Wauseon Fire Chief Rick Sluder states: “The change in standards of our society, the increase in the number of emergency calls, and the transient nature of today’s workforce have all affected our efforts of maintaining and attracting volunteers who have traditionally played a very crucial role in all of the communities of Fulton County.
“Volunteering for the fire and EMS systems is a commitment like no other. You don’t get to pick the time you are available, you have to drop everything and respond immediately. In our society today, this type of commitment does not always mold well with what is expected from us by our families and employers,” he added.

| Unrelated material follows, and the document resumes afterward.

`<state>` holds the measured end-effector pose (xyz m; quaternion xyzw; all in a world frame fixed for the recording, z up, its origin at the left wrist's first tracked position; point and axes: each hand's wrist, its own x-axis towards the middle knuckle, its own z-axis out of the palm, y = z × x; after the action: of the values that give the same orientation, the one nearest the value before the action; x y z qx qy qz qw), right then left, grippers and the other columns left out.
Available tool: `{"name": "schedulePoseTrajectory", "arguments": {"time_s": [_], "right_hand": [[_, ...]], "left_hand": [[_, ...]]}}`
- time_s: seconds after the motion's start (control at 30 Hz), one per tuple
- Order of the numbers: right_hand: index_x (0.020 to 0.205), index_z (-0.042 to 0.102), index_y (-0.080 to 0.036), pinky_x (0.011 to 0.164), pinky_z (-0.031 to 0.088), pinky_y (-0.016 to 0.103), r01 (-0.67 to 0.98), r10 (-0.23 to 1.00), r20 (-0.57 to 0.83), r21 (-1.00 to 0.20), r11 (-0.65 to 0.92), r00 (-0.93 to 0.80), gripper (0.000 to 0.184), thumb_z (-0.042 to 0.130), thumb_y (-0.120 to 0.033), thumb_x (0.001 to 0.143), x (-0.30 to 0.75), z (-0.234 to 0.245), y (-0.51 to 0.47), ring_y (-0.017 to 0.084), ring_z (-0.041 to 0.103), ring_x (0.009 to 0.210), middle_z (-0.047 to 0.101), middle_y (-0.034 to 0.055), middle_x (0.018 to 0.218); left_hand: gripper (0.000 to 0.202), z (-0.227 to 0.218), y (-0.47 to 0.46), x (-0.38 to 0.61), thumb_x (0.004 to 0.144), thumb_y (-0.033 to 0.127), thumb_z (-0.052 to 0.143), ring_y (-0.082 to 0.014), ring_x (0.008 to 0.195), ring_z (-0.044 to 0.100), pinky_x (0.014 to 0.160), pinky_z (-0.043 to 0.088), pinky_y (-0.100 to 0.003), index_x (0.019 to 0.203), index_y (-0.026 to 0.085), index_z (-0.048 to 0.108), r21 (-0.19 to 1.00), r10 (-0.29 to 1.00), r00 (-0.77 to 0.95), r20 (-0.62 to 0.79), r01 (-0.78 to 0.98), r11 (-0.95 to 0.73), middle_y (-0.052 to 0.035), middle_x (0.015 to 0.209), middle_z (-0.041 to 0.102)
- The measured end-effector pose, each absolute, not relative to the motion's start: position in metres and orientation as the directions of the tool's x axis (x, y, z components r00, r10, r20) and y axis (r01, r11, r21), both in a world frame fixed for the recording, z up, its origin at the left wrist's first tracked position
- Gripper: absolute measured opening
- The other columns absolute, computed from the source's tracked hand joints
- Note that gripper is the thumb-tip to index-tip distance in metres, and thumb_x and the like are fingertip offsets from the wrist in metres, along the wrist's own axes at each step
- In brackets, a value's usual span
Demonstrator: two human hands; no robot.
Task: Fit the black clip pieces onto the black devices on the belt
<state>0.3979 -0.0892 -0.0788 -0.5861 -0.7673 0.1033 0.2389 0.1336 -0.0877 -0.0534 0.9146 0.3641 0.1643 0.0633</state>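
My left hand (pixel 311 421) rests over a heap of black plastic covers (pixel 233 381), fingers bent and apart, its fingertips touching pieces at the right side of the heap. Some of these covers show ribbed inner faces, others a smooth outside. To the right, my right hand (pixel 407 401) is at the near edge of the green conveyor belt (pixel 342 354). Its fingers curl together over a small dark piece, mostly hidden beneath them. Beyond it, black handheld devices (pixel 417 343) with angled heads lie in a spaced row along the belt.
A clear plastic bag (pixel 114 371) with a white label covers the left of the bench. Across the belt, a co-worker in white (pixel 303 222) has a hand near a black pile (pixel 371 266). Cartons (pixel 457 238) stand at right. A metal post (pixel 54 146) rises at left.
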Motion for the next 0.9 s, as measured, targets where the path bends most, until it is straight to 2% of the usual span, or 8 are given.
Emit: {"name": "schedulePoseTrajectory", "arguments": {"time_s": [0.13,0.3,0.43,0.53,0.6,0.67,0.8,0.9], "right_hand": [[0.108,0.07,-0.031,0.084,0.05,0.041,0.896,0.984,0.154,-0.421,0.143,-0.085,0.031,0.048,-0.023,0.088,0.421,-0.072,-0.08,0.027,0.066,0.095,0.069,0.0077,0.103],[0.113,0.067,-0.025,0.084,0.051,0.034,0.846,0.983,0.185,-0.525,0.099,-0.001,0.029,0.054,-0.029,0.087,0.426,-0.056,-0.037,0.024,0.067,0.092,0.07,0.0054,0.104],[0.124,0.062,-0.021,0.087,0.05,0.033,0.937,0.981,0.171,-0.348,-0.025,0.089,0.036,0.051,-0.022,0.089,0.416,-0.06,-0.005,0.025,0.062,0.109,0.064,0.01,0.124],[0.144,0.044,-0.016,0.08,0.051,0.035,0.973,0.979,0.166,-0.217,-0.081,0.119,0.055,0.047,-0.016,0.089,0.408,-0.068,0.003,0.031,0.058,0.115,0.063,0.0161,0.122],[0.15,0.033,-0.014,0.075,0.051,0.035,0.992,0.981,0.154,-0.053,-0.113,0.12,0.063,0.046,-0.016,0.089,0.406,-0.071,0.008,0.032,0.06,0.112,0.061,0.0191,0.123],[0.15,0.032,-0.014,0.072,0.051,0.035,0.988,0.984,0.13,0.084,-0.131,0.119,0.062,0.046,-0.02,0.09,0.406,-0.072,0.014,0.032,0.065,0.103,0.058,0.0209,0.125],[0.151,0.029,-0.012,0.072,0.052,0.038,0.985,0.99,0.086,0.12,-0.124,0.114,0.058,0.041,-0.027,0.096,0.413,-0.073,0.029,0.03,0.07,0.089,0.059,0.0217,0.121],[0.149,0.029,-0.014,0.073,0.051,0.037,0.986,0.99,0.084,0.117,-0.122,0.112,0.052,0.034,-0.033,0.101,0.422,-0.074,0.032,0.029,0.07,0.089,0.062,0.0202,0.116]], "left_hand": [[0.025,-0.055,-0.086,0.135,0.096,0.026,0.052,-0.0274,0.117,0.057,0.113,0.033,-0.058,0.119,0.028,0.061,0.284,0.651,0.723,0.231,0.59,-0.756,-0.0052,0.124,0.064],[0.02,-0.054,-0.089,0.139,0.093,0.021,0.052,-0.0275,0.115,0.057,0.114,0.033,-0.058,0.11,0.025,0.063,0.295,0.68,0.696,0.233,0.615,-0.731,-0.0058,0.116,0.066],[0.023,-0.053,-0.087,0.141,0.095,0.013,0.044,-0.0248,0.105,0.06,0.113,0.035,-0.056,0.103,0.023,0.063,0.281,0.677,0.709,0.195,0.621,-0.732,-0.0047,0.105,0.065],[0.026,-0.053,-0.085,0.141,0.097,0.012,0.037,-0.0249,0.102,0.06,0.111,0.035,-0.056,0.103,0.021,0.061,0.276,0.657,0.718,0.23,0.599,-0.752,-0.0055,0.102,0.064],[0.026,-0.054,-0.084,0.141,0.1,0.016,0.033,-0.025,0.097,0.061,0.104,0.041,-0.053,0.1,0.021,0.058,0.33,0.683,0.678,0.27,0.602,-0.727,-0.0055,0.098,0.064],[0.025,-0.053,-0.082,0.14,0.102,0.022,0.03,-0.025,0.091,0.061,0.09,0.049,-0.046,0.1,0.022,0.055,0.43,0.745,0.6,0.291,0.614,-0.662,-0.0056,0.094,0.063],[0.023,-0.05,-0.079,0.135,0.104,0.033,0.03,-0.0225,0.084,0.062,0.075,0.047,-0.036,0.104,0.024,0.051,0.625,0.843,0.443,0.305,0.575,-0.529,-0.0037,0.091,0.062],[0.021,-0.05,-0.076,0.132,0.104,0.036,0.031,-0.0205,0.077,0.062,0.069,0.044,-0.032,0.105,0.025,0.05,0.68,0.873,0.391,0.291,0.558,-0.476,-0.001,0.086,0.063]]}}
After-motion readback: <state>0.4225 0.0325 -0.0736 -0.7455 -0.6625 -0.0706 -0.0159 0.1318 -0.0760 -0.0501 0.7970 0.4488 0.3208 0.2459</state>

Seventeen years ago this same concern was recognized and an Advisory Group was formed. The group discussed at length many options that may be available in assisting the volunteer system with staffing while also assuring access to ALS for all Fulton County residents. The result was the high quality and efficient EMS service the county citizens have and appreciate today.
“It’s the desire of every fire chief in Fulton County to continue to provide the high quality and efficient EMS service that our citizens deserve and it has never been our ambition to ask for unnecessary additional funding, as has been the case over the past 15 plus years,” Archbold Fire Chief Andy Brodbeck stated. “However, due to increased expenses including labor, health, equipment, and supplies, with most being magnified by more stringent state regulations, we are at a point that additional revenue is necessary in order to continue with the quality EMS services that are being provided today.”
The last time there was an increase was the initial levy ballot nearly 15 years ago. In 2001, an owner of a $100,000 home paid around $70 a year for the EMS levy. If this levy passes, which includes the two mill renewal and two mill addition, taxes paid in 2017 by an owner of a $100,000 home will be around $118 per year. The county and the communities agreed on amounts that would be fiscally responsible for the continued operations and measurably consistent with the increase in costs to operate in the current economy to cover the general increase in costs from 15 years ago.
Commissioner Jeff Rupp explains “As county commissioners we believe this ballot issue establishes the ability to provide the necessary services today, while allowing for the opportunity to expand and grow within Fulton County. It will be up to the residents to decide what levels of service they want.”
“We sincerely appreciate the efforts of Fulton County responders in providing the highest standards of Emergency Medical Services available,” Commissioner Barnaby said. “We need to make sure we are taking care of the people of Fulton County.”